You remain ultimately responsible for your HACCP administration. The provider is only responsible for secure storage, but you must be able to prove that you've taken measures.
How long must HACCP data be kept?
Legally a minimum of 2 years, but many experts recommend 3-5 years. This provides more security during inspections or if customers claim to have gotten sick.
What if my HACCP app provider goes bankrupt?
That's why you need to make agreements about access to your data if problems occur. And make regular back-ups by exporting data to your own computer.
Can I get by with only digital HACCP registration?

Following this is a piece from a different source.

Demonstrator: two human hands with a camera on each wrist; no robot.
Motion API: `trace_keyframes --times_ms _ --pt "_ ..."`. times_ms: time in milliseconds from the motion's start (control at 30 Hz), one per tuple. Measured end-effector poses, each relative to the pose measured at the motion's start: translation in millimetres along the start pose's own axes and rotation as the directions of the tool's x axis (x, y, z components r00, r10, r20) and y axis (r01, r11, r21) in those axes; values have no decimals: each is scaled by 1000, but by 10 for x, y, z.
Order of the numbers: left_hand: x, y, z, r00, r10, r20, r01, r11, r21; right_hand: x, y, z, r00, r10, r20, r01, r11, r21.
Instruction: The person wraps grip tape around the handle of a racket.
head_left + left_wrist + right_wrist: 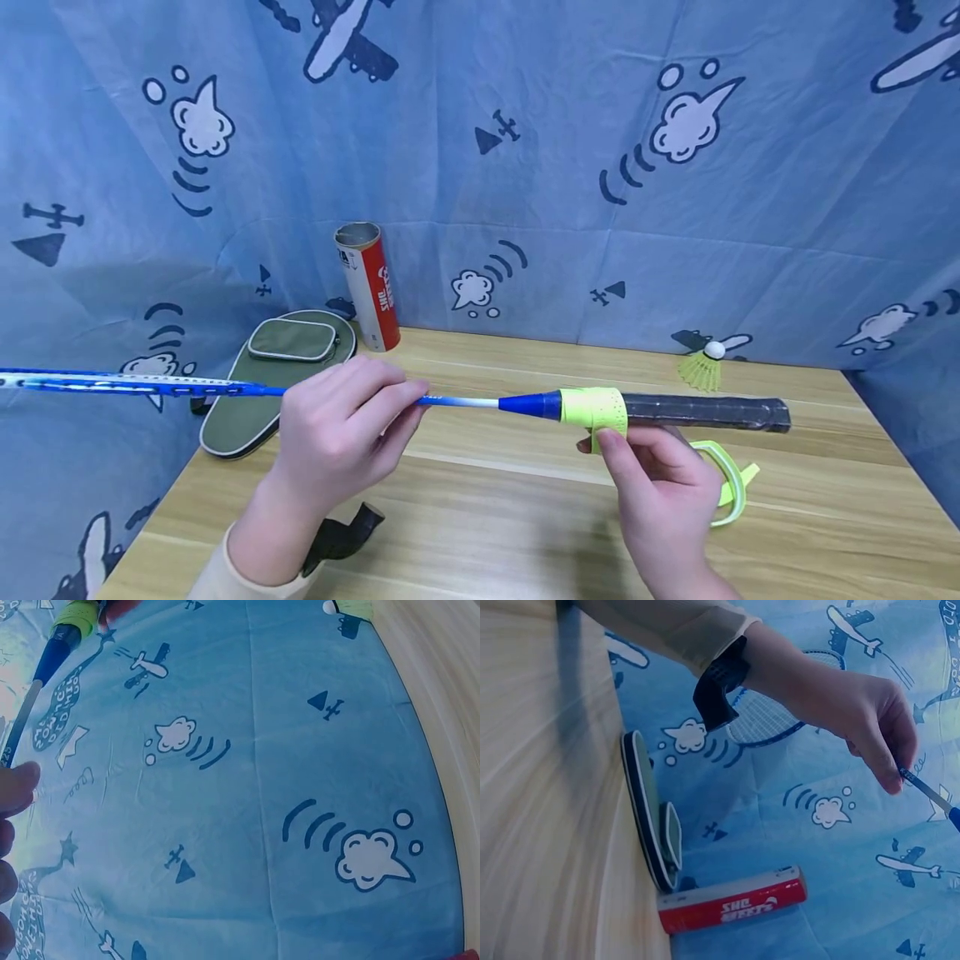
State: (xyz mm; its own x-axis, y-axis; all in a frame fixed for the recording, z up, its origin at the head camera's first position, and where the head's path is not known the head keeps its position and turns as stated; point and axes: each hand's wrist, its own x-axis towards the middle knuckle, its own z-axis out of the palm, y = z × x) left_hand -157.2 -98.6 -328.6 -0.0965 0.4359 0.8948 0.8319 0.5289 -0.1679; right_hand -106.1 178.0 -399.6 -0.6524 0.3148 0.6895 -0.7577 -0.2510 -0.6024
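A blue and white badminton racket (532, 405) is held level above the table, its strung head off to the left. My left hand (341, 429) pinches the thin shaft between thumb and fingers. Yellow-green overgrip tape (588, 407) is wrapped round the top of the black handle (705, 412), beside the blue cone. With thumb and fingers my right hand (667, 492) pinches the tape just below the handle. A loose length of the tape (731, 483) curls out behind that hand. In the right wrist view the left hand (870, 720) grips the shaft, with the strings (769, 720) behind.
A red and white shuttlecock tube (369, 287) stands at the back left. Next to it lies a green racket bag (258, 383) with a small pocket. A yellow shuttlecock (703, 367) sits at the table's back right. A patterned blue curtain (525, 167) hangs behind the wooden table (480, 517).
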Motion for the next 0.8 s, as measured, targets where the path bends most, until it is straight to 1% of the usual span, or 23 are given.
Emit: trace_keyframes --times_ms 133,233,333,400,533,600,667,800 --pt "-13 -15 -11 1000 4 -12 -4 1000 -5 12 -14 12 998 0 63 -1 1000 17" --pt "-26 -14 -14 1000 -15 -8 15 1000 -5 12 -24 12 994 -7 111 6 1000 16" --pt "-26 -14 -21 999 -34 0 34 999 -11 8 -26 5 991 -16 135 15 1000 6" --pt "-22 -17 -27 999 -34 3 34 999 -22 6 -18 3 993 -17 120 18 1000 -2" --pt "-9 -27 -43 1000 -21 11 22 999 -44 4 11 3 999 -14 46 16 999 -35" --pt "-4 -31 -52 1000 -16 18 17 999 -44 0 27 5 1000 -17 10 17 999 -34" --pt "0 -36 -59 1000 -14 26 15 999 -43 -2 35 7 999 -27 -26 25 998 -56" --pt "11 -51 -64 999 19 28 -17 998 -64 -3 34 10 995 -53 -84 43 993 -110"
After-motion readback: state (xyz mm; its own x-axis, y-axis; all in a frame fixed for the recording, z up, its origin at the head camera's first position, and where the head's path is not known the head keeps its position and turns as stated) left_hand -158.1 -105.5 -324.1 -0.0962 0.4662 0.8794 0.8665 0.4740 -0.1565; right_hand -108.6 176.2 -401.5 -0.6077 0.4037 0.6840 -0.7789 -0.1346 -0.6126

Yes, but make sure you can always access your data. During a food safety inspection, you must be able to immediately show what you've registered, even if there are technical problems.
Do I need to sign a contract for digital HACCP storage?
Not always a separate contract, but do read the terms and conditions carefully. Make sure data ownership, retention periods, and export options are clear.
What does it cost if I want to transfer my data to another system?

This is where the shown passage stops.